The Minister was very sarcastic in his reference to the folly of the economic war. It is an extraordinary thing that it was during that particular period we had a great increase in butter production and in the production of other items which the Minister has held up as something to which we should direct our attention when discussing matters of this kind. It might be no harm in the near future if we got some of those controversial matters which have arisen in this debate off our hands. If we devoted a day or two, or part of a session, to their discussion, we would probably be doing good work.

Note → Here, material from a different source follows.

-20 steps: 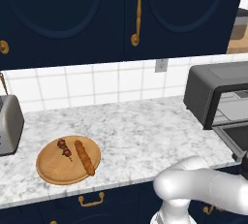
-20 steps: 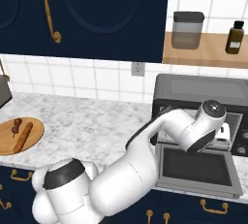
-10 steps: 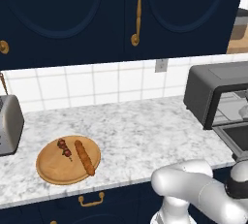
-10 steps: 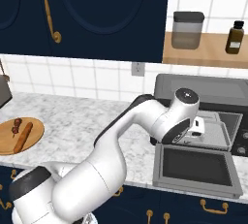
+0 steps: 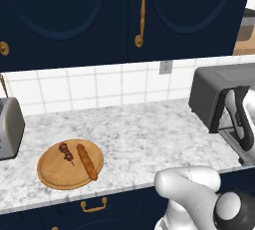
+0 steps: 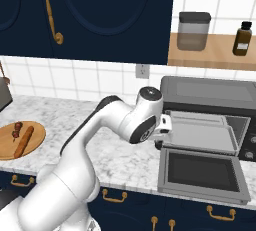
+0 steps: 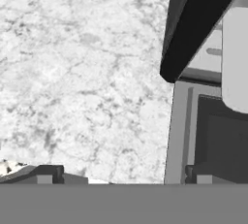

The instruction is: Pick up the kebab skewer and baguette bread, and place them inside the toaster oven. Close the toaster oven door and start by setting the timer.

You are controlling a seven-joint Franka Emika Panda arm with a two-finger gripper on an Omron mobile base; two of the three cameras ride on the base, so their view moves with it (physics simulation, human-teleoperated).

The Minister also referred to the Bill about to be produced in relation to price control by the former Government. It should not be overlooked that that was a draft Bill which would be discussed in Parliament and get the approval of Parliament, whereas the present Prices Advisory Body was set up without that opportunity being given to Parliament. It was set up under an Order which was made and, from what we know about it up to this, I think it has not served the purpose which the Tánaiste in his enthusiastic introduction of this body expected. I do not think that it will in the future serve that purpose. We have too much reference made in this country to the advantage of discussing things in public. I do not believe that is a good thing, because we see where that has led in other countries. We hear a lot at present about the people's court in various countries throughout Europe and I think the less we talk about the great importance of every matter being brought before the people's court the better for the nation as a whole.

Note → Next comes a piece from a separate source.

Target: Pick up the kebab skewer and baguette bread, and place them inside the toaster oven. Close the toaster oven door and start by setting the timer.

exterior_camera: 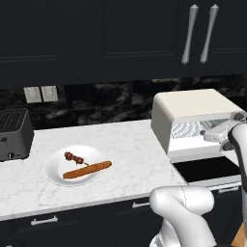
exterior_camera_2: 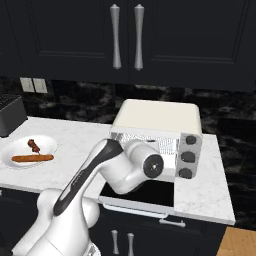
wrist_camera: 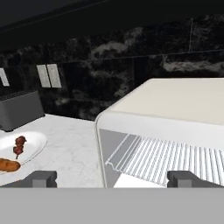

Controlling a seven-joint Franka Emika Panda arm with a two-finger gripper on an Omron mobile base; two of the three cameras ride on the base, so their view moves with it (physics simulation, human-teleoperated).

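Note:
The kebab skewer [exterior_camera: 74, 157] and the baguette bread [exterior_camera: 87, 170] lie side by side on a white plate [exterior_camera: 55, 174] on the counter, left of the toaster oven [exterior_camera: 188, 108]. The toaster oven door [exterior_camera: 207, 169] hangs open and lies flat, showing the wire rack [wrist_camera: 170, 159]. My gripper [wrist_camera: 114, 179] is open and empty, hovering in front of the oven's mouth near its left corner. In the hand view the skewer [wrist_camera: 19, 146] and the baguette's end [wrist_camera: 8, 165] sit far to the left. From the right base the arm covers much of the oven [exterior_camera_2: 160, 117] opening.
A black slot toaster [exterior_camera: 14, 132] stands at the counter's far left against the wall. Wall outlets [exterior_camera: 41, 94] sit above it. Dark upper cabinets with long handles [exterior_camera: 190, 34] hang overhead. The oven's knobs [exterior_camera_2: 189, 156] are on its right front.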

I should like to say a few words in connection with the speeches made with regard to butter. I dare say the Danes have a representative here who sends back reports of the speeches made.

An Leas-Chathaoirleach

Have we not threshed it out pretty well?

Not the question of butter. In my opinion it is bad policy for Ministers and Government supporters to be making these extraordinary and elaborate speeches about Danish butter. The whole suggestion behind all these speeches is that the Danish butter is much better than Irish. I have eaten Danish butter and many times in my life I have gone without butter. I do not find any difficulty in eating either the Danish or the New Zealand butter, but it is not as good as our own butter and it is not the best Danish butter or the best New Zealand butter. The reason that it is not is that the Danes and the New Zealanders realise that this country is not going to provide a market for their butter. They know that there will be a change of Government here and that they cannot look forward to a market here in the future. The fact is that, in the opinion of people who ought to know, the butter imported into this country is slightly sub-standard. I am not saying that there is anything wrong with it, but there is no point in blowing it up as being better than Irish. It is not better, and I do not believe there is any butter in the world as good as Irish butter.

Question put and agreed to.

An Leas-Chathaoirleach

I understand there is a proposal that the Seanad should adjourn until Wednesday, 11th April, when the Agricultural Workers (Half-Holiday) Bill and any other Bills which may come to the Seanad will be dealt with. I take it that that is agreed.

Agreed.

The Seanad adjourned at 9.50 p.m. until Wednesday, April 11th, at 3 p.m.